For formal literature reviews: Start with Elicit. The structured extraction and systematic review support justify the price if you’re doing serious academic work.

For quick evidence checks: Consensus answers research questions directly and shows scientific agreement levels. Perfect for “what does the research say about X?”

For daily research: Semantic Scholar should be your default. It’s free, comprehensive, and the TLDR summaries save significant time.

For citation analysis: scite tells you whether a paper’s claims have been supported or challenged. Essential for understanding controversial findings.

For rapid exploration: Perplexity Pro is fast and conversational, but verify every citation before using it.

What We Actually Use

Most researchers end up combining 2-3 tools:

  • Discovery: Semantic Scholar or PapersFlow for finding papers
  • Analysis: Elicit or Consensus for synthesis
  • Citations: Zotero or Paperpile for management
  • Verification: scite for checking citation context

No single tool does everything well.
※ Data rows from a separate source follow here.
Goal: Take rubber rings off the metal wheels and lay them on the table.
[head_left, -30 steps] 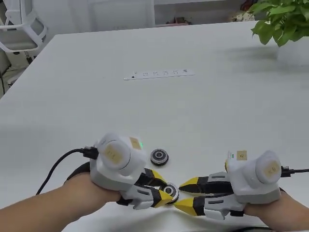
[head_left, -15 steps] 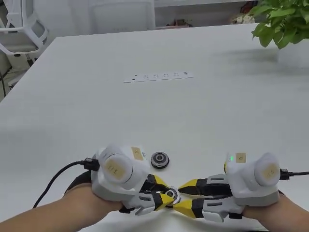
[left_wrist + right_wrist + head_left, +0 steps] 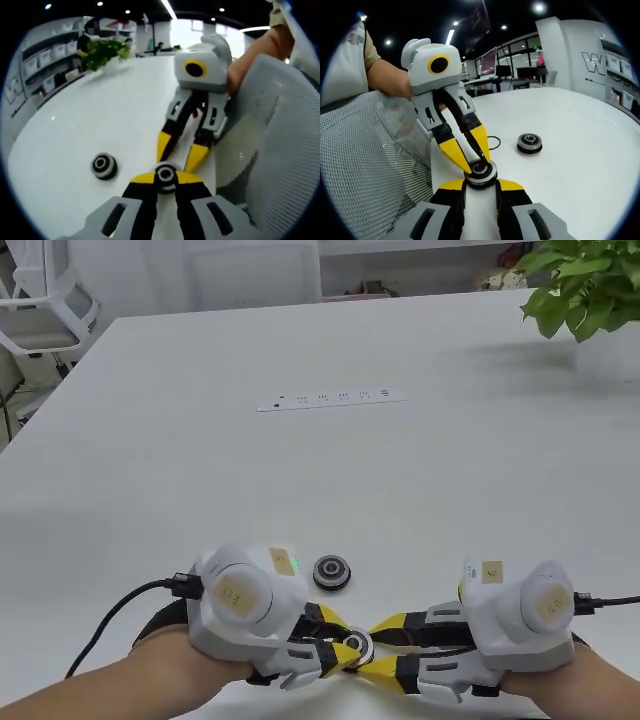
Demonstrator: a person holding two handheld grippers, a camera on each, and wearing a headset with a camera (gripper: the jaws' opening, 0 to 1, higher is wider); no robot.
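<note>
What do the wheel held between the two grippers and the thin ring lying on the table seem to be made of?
Held wheel: likely metal, since its silver hub is shiny and catches the light. The dull black band around it is probably rubber.
Ring: probably rubber, as it is a thin, matt black loop lying flat on the table. It is too small to be sure.

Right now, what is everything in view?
round silver metal wheel with black rubber rim: 1, on table beyond tongs
second such wheel: 1, clamped between both tongs' tips
thin black rubber ring: 1, on table
white power strip: 1, mid-table
green potted plant: 1, far right
white office chair: 1, far left
white table: 1, work surface
left tongs, right tongs: 2, grey with yellow tips, near edge
left forearm, right forearm: 2, bottom edge
</note>
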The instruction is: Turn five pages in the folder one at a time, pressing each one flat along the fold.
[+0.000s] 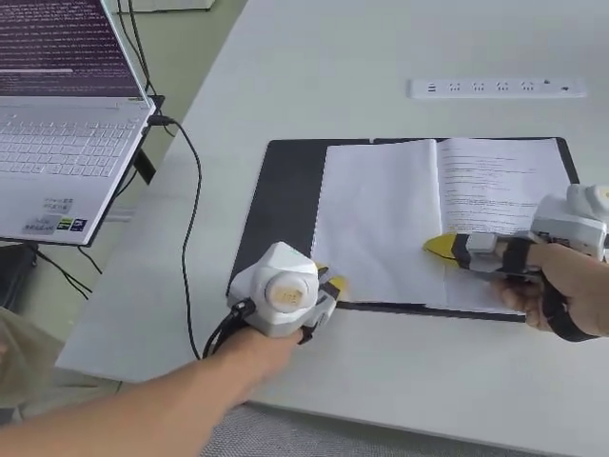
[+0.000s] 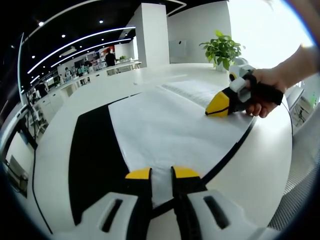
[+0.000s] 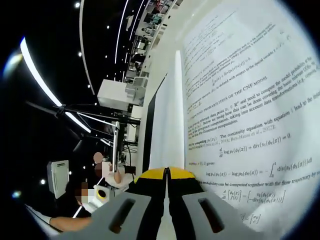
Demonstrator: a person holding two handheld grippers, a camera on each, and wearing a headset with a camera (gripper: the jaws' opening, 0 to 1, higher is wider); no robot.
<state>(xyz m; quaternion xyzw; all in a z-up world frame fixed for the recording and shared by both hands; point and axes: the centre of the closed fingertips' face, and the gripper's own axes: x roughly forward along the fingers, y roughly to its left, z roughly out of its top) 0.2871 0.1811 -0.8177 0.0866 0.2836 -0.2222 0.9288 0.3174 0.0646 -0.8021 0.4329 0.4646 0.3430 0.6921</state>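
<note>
Here, a matte black folder point(image 1: 285, 200) is laid open on the smooth white table point(image 1: 381, 57), with a blank white sheet point(image 1: 381, 209) on its left and a densely printed sheet point(image 1: 495, 181) on its right. The left gripper point(image 2: 161, 173) is held at the blank sheet's near edge, its yellow-tipped jaws slightly apart. The right gripper point(image 3: 166, 172) is set by the fold with its jaws together. A long white power strip point(image 1: 495, 88) is seen beyond the folder, a laptop point(image 1: 57, 114) to the left, and a potted plant point(image 2: 221, 48) in the bright open office.

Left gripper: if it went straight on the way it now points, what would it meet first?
Probably the blank page, at whose near edge the left gripper sits; farther on, the right gripper.
</note>
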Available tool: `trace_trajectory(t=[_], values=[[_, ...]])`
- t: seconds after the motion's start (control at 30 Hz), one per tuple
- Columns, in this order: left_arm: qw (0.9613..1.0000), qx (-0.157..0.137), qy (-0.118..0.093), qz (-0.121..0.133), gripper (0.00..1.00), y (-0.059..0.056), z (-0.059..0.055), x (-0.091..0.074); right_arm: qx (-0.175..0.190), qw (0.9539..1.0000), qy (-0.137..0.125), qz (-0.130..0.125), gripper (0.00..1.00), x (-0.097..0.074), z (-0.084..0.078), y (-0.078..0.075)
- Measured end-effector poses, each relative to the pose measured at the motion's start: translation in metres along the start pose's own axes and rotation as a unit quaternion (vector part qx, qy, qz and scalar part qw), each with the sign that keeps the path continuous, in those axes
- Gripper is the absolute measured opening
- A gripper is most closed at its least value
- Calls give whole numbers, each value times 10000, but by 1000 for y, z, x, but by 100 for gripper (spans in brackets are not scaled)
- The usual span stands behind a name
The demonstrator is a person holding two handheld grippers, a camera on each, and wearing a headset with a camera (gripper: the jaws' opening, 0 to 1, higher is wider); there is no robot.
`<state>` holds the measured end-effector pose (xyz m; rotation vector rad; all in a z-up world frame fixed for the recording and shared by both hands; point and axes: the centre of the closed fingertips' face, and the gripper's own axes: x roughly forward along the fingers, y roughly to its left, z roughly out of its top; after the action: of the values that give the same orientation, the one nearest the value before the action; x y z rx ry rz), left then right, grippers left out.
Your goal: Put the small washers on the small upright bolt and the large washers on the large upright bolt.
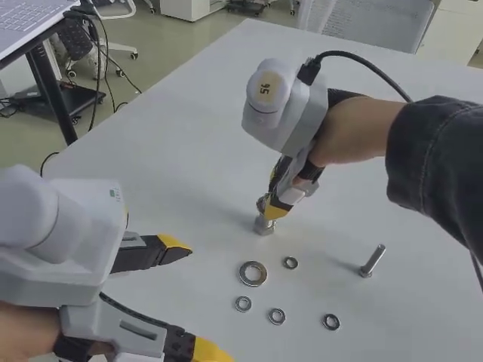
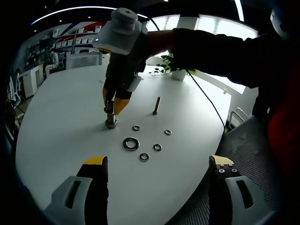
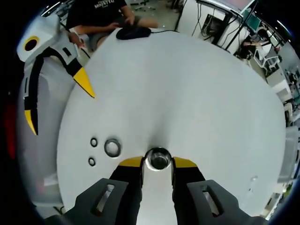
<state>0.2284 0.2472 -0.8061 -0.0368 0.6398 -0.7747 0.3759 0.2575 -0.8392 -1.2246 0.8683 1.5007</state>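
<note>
One large bolt [image 3: 158, 160] clamped upright in right tool [image 1: 269, 213] | left tool [image 2: 158, 161] wide | washers [image 2: 131, 143] ahead of it

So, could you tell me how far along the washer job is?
Early on; nothing looks finished. The small bolt is bare, and one large washer and four small washers lie loose on the table. In hand: the right gripper is closed at the large bolt, apparently on a washer. The left gripper is open. Left: all the loose washers.
</note>
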Motion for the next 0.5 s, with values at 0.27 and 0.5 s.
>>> trace_trajectory(t=[0.27, 0.5], values=[[10000, -7, 20, -3, 89, 0, -1, 1, -12, 10000, 76, 50, 24, 10, 1, 4], [10000, -20, 8, -1, 89, 0, -1, 1, -26, 9998, 191, 93, 24, 22, -4, 5]])
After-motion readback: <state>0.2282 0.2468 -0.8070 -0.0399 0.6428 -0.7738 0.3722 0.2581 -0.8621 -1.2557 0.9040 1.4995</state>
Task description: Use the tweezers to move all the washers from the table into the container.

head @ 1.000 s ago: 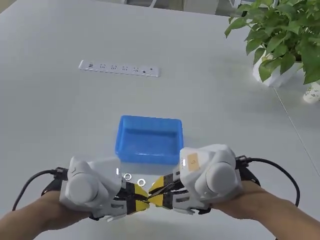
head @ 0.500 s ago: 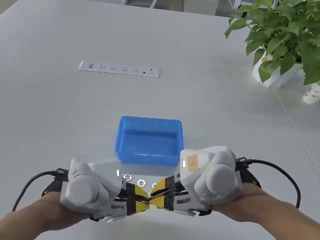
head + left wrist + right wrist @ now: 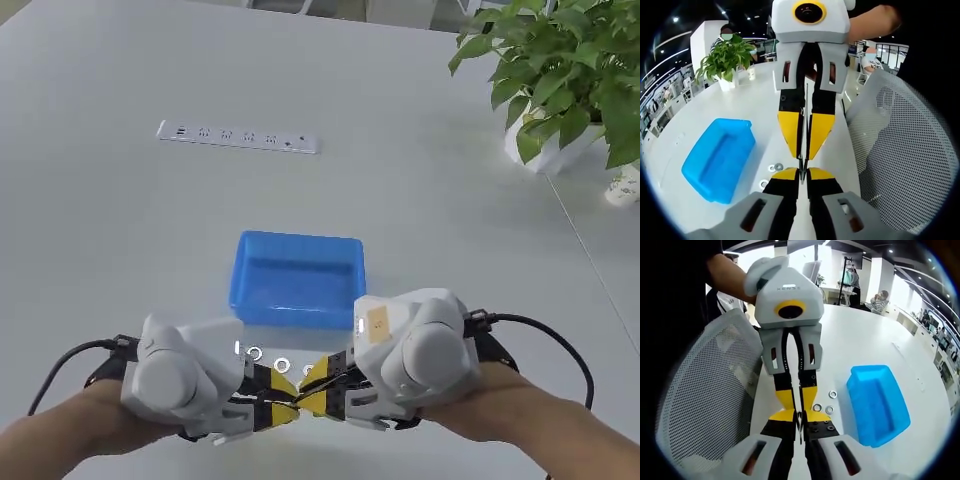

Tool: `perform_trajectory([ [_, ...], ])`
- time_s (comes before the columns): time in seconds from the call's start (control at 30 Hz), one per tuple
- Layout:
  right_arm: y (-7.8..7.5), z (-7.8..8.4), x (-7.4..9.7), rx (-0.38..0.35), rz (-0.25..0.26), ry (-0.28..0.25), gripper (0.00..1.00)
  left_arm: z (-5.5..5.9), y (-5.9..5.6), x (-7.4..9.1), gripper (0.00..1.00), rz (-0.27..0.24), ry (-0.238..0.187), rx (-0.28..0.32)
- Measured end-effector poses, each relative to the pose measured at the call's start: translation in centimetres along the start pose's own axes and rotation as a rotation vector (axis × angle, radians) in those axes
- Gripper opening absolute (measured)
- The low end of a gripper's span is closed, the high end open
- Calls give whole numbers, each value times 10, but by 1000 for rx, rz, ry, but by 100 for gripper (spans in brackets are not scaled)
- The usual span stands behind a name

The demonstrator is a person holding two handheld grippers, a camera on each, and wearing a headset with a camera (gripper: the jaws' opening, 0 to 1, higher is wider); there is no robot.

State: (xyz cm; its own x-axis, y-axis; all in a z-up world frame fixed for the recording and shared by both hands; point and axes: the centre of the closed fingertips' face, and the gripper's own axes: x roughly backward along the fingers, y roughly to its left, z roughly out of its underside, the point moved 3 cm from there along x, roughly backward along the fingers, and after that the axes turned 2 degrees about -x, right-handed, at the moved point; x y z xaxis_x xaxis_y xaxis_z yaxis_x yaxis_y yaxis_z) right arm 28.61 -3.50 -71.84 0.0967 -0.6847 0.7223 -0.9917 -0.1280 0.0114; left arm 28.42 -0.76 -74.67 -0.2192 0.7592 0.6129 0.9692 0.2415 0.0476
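My left gripper and right gripper meet tip to tip at the table's near edge. Both are shut on thin metal tweezers, which run along the line of the two pairs of jaws. In the left gripper view my own jaws pinch the tweezers' lower end, and the right gripper comes down from above. Three washers lie on the table just beyond the jaws. The blue container stands right behind them.
A white power strip lies at the far left. A potted plant stands at the far right with a small white bottle beside it. A mesh chair is behind the near table edge.
The right gripper has edged a little to the left, and its jaws have closed in on the tweezers. The left gripper, washers and container have stayed put.
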Motion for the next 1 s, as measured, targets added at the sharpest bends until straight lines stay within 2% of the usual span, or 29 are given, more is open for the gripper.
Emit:
perform_trajectory([
  [0.2,2,-4,-1,6,-5,-6,6,0,-2,-4,11,14,12,-14],
  [0.33,2,-5,-2,24,-6,4,6,-1,-1,-4,9,11,18,-29],
  [0.57,0,-6,0,48,-7,-4,7,-3,1,-2,8,-6,6,-28],
  [1.0,0,-6,3,35,1,-15,10,-3,0,1,7,-9,-6,-19],
])
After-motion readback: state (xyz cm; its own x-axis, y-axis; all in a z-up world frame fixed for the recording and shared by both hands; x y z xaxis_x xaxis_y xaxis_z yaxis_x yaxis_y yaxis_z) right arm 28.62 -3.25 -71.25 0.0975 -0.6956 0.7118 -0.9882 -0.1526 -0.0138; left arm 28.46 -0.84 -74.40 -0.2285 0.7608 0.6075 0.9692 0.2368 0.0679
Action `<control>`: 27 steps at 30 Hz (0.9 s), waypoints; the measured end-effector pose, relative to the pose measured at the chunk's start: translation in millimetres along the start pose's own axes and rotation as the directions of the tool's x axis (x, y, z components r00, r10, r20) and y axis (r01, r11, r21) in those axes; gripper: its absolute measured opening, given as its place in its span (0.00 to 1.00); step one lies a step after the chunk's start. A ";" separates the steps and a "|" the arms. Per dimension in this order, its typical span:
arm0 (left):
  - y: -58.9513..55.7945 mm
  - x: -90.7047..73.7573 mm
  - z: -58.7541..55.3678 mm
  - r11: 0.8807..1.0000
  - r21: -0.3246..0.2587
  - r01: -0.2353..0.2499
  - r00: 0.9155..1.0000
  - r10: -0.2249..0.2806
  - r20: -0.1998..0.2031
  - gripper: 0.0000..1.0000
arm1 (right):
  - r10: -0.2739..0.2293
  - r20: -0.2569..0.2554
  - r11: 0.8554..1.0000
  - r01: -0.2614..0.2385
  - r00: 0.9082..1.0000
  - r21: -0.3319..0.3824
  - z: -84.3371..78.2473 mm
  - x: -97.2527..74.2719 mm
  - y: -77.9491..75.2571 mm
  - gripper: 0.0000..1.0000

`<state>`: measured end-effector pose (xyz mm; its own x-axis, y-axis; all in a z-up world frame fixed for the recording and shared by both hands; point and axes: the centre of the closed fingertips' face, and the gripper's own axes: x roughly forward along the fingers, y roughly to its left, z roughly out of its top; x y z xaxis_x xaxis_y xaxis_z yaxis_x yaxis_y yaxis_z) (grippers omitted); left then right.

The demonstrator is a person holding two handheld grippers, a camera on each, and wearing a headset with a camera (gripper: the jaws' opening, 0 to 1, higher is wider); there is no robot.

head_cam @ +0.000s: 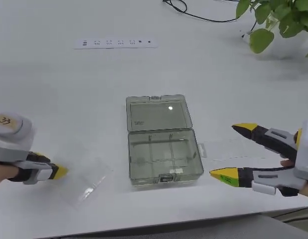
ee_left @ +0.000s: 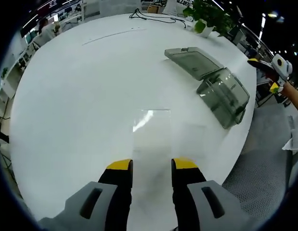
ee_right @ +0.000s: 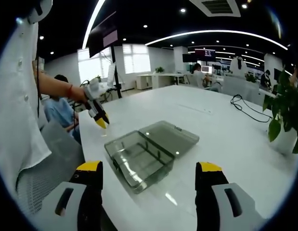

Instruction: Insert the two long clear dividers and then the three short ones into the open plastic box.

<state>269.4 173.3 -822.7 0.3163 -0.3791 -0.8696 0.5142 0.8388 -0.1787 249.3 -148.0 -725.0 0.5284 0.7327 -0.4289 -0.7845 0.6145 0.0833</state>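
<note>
Your left gripper (ee_left: 152,164) is open just a little, with a small gap between its 2 yellow tips. It holds nothing. Its tips hang just in front of the clear dividers (ee_left: 151,122) lying flat on the white table (head_cam: 54,89). You cannot tell if the tips touch them.

Your right gripper (ee_right: 149,166) is open wide. Nothing is between its jaws. It sits just to the right of the plastic box (head_cam: 144,177) and points at it without touching.

The box is open, and its lid (head_cam: 158,113) lies flat behind it. It stands near the front edge of the table, between your 2 grippers. You can see thin lines inside it, but they are too faint to tell what they are.

The clear dividers by your left gripper lie to the left of the box, also close to the front edge. A faint clear strip (head_cam: 228,150) lies just right of the box. The clear pieces are too hard to see to count.

Behind the box the table is wide and bare until the back, where you have 1 power strip (head_cam: 116,43), 1 black cable (head_cam: 193,12) and 1 green plant (head_cam: 273,20).
</note>
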 end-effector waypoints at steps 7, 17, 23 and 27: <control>-21.3 -15.6 20.5 0.995 -0.081 0.057 0.990 -0.045 0.137 0.30 | 0.002 0.045 1.000 -0.003 0.999 0.023 24.0 2.5 4.3 0.78; -67.6 -44.0 64.6 0.975 -0.124 0.184 0.931 -0.133 0.340 0.30 | 0.020 0.112 0.997 -0.028 0.994 0.068 69.2 10.8 23.4 0.70; -103.6 -59.0 89.3 0.953 -0.122 0.278 0.878 -0.201 0.435 0.30 | 0.065 0.183 0.986 -0.092 0.981 0.140 102.6 18.8 48.0 0.65; -126.9 -66.0 101.0 0.941 -0.095 0.324 0.846 -0.243 0.475 0.30 | 0.067 0.195 0.980 -0.101 0.979 0.170 116.3 24.6 58.8 0.60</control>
<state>263.8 52.5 -696.2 0.5209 -0.7100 -0.4739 0.5107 0.7041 -0.4935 253.9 -59.8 -626.1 0.5280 0.8150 -0.2387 -0.7672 0.5783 0.2774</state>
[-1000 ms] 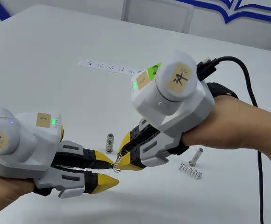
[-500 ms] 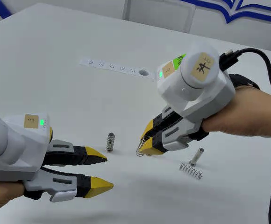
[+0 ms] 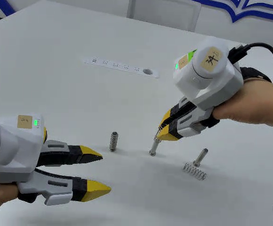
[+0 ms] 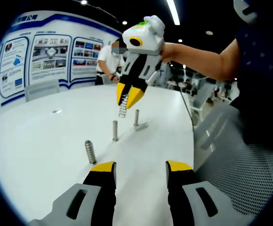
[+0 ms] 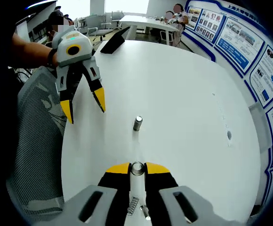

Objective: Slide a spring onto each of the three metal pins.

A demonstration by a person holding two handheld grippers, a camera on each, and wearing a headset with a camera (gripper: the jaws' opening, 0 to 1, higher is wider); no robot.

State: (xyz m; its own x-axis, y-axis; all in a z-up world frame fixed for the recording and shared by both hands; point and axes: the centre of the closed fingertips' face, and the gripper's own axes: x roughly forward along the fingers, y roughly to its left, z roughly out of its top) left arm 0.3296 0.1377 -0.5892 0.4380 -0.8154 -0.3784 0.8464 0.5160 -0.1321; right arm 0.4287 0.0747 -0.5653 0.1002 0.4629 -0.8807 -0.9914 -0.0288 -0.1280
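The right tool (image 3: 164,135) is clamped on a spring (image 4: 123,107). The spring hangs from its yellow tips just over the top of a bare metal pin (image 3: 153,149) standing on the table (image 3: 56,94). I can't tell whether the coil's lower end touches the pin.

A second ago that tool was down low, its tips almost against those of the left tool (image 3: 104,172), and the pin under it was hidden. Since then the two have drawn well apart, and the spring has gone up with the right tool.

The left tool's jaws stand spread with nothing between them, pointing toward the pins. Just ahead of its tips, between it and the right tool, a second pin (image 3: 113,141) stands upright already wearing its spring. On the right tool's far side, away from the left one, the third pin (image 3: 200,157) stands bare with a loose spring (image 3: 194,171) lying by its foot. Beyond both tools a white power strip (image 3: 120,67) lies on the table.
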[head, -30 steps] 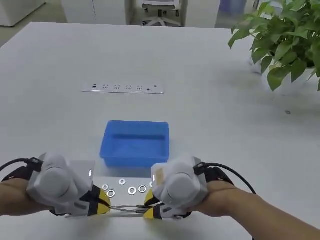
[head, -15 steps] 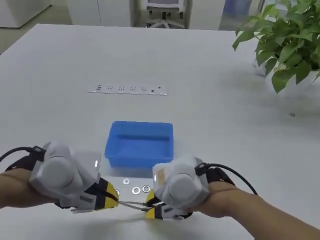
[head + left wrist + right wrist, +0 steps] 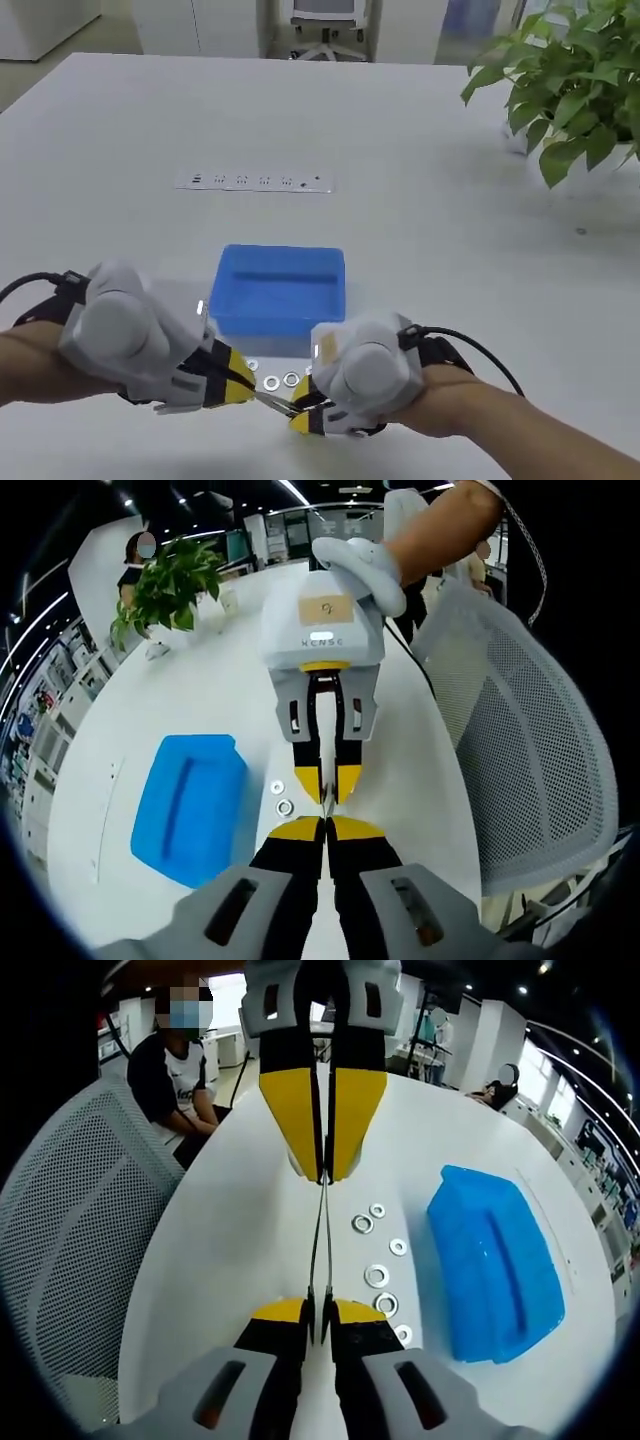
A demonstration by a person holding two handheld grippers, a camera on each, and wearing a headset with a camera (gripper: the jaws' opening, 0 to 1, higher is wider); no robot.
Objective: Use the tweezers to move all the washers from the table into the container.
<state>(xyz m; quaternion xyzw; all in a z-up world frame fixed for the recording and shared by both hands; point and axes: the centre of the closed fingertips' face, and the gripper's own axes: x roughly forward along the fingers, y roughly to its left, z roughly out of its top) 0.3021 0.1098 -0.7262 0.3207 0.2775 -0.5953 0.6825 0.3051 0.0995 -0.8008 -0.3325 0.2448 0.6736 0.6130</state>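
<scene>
While the two grippers meet tip to tip low over the table (image 3: pixel 420 150), left gripper (image 3: pixel 240 370) clamped on one end of the tweezers (image 3: pixel 272 400), right gripper (image 3: pixel 303 410) apparently pinching the other end, washers (image 3: pixel 377 1276) loose beside them, blue container (image 3: pixel 275 310) just beyond.

The tweezers (image 3: pixel 320 1250) are thin, bare metal, closed to a narrow line. They are stretched low over the table near its front edge, with one end pinched in the left gripper (image 3: pixel 243 385) and the other in the right gripper (image 3: pixel 303 412). The washers (image 3: pixel 377 1276) are small flat silver rings. They lie loose and apart on the white table, between the tweezers and the container (image 3: pixel 275 318). The container is a shallow, open-topped blue rectangular tray, standing upright and set back from the front edge.
</scene>
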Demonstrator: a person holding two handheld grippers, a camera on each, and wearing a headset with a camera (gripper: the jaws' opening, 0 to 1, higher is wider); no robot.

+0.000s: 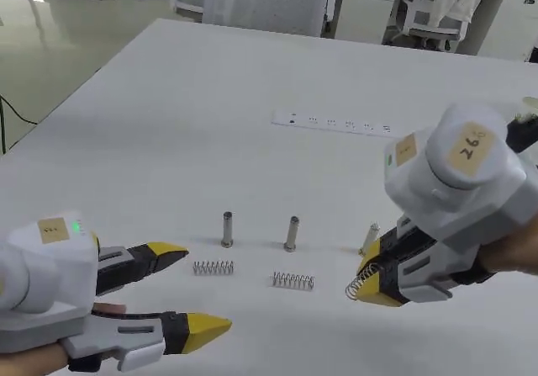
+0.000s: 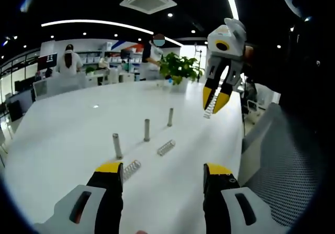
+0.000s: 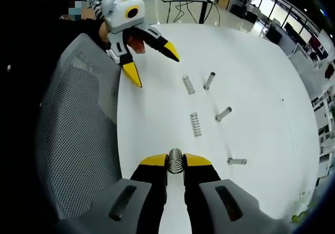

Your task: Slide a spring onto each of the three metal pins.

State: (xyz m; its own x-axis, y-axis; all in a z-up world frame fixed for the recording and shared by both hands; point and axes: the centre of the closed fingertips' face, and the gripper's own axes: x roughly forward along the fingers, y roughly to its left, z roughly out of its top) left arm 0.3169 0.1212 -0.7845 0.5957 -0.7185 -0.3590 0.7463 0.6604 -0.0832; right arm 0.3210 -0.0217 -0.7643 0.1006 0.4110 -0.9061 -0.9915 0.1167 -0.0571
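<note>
Right gripper clamped on held spring, coil end-on in its own view. Left gripper spread wide, empty. Head view: left pin and middle pin upright, bare; left loose spring and right loose spring lying just before them; right pin partly behind right gripper.

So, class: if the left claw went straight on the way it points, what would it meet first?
Probably the nearer loose spring, lying just ahead of one open jaw; the second spring lies farther on. Height above the table is unclear.
</note>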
The AI research assistant ecosystem is still maturing, and the best approach remains a combination of specialized tools plus human verification.

The Bottom Line

AI research assistants genuinely save time—the question is which ones you can trust. Database-backed tools like Semantic Scholar and Consensus have minimal hallucination risk because they search real papers rather than generating text. Synthesis tools like Elicit and Perplexity are more powerful but require verification.

Whatever you use, the rule remains: if you can’t verify a citation exists, don’t use it. The tools that make verification easy are the ones worth paying for.